Rene Bidart

Affine Variational Autoencoders for Efficient Generalization

Limitations of Variational Autoencoders

Deep learning models are powerful, but don’t always generalize well to out of distribution samples. For example, people have no problem understanding slightly rotated digits:

[mnist_batch_rot.png]
Rotated MNIST

But Variational Autoencoders (VAE) do not generalize to this change in distribution this well. Look at how the encoding performance decreases as the image is rotated:

[vae_loss_rotation_ex.png]
Images after being encoded by VAE after various rotations. Performance decreases with increased rotation.

In a little more detail, look at the loss when MNIST digits are encoded at different rotations:

[vae_loss_rotation.png]
VAE’s loss on various rotation.

In the training dataset all numbers are oriented at $$0^{\circ}$$, and it seems this model performs worse as the digits stray further from this distribution. The loss reaches a peak and decreases, because some digits look identical when rotated $$180^{\circ}$$.

Normally to solve this problem, we use data augmentation, which is basically feeding a neural net images at all possible rotations, and brute forcing it to understand the full distribution.

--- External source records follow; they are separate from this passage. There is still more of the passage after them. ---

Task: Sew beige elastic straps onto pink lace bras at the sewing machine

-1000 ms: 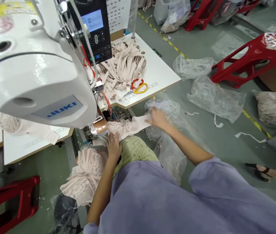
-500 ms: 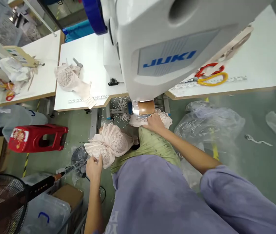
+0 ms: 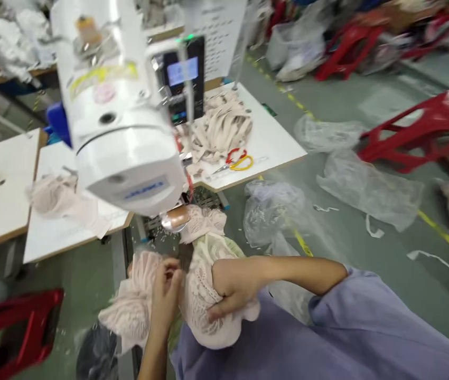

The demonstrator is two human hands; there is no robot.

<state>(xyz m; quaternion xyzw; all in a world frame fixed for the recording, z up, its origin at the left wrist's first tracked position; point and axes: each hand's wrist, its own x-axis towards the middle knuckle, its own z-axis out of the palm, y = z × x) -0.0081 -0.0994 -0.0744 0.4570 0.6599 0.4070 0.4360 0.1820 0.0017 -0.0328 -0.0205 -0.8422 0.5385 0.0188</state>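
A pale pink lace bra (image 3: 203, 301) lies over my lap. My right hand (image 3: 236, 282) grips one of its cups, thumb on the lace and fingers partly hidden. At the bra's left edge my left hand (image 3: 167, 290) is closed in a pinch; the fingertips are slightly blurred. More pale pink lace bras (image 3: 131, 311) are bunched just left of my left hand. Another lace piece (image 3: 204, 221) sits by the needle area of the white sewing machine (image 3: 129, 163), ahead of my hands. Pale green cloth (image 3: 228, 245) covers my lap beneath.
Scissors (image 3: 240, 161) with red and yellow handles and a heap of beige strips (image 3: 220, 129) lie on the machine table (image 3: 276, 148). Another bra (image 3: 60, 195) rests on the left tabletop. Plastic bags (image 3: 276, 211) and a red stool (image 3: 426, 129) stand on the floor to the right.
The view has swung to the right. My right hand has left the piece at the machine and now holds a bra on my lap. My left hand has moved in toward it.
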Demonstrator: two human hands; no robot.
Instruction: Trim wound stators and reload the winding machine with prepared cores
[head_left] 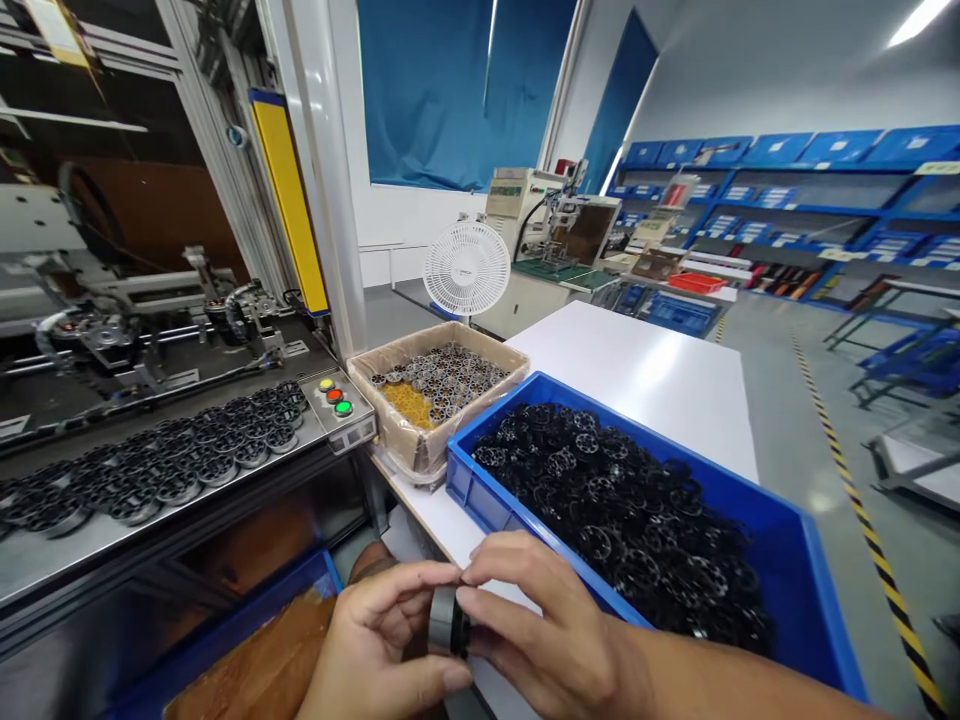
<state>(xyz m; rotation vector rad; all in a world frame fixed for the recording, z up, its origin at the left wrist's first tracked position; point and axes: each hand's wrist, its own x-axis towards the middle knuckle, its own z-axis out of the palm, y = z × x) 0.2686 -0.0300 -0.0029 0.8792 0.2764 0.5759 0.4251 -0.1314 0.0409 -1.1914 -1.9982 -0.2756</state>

There are some other methods to approach this1, but data augmentation is by far the most commonly used, and other methods have other limitations.

How to solve this?

Why is it that for a machine learning model to generalize to a rotated image, the most popular method is to feed it the same image at a bunch of different rotations? Blindly doing data augmentation increases the model complexity required, because we must learn all these representations at different orientations. We would prefer this to learn a representation with only a single rotation parameter, but it is hard for a standard CNN to learn this. Why is it that we can understand rotated images, but its so hard for neural nets to generalize in this way?

Neural nets don’t have a built in way to understand rotated images like people do, so they fail to generalize the way human vision does. But what if the model would learn some abstract representation, and then perform some “mental rotation”, something like what was discussed by Goeff Hinton in “What is wrong with convolutional neural nets ?”1

One popular approach, the Spatial Transformer Network attempts to solve this problem by applying a learned affine transform to return the image to its original orientation. As long as the network figures out the correct transform, this is a great solution! Unfortunately if the model is wrong initially, there is no way to go back and improve on the transform used:

[mnist_rotate_150_40.png]
The STN is not guaranteed to get the optimal transformation

We would like to transform the image closer and closer to some “cannonical” orientation, based on how “weird” the image looks to us. But in classification, there is no good metric to measure how weird an image is. The best we can do is something like the classification difficulty/entropy of softmax output.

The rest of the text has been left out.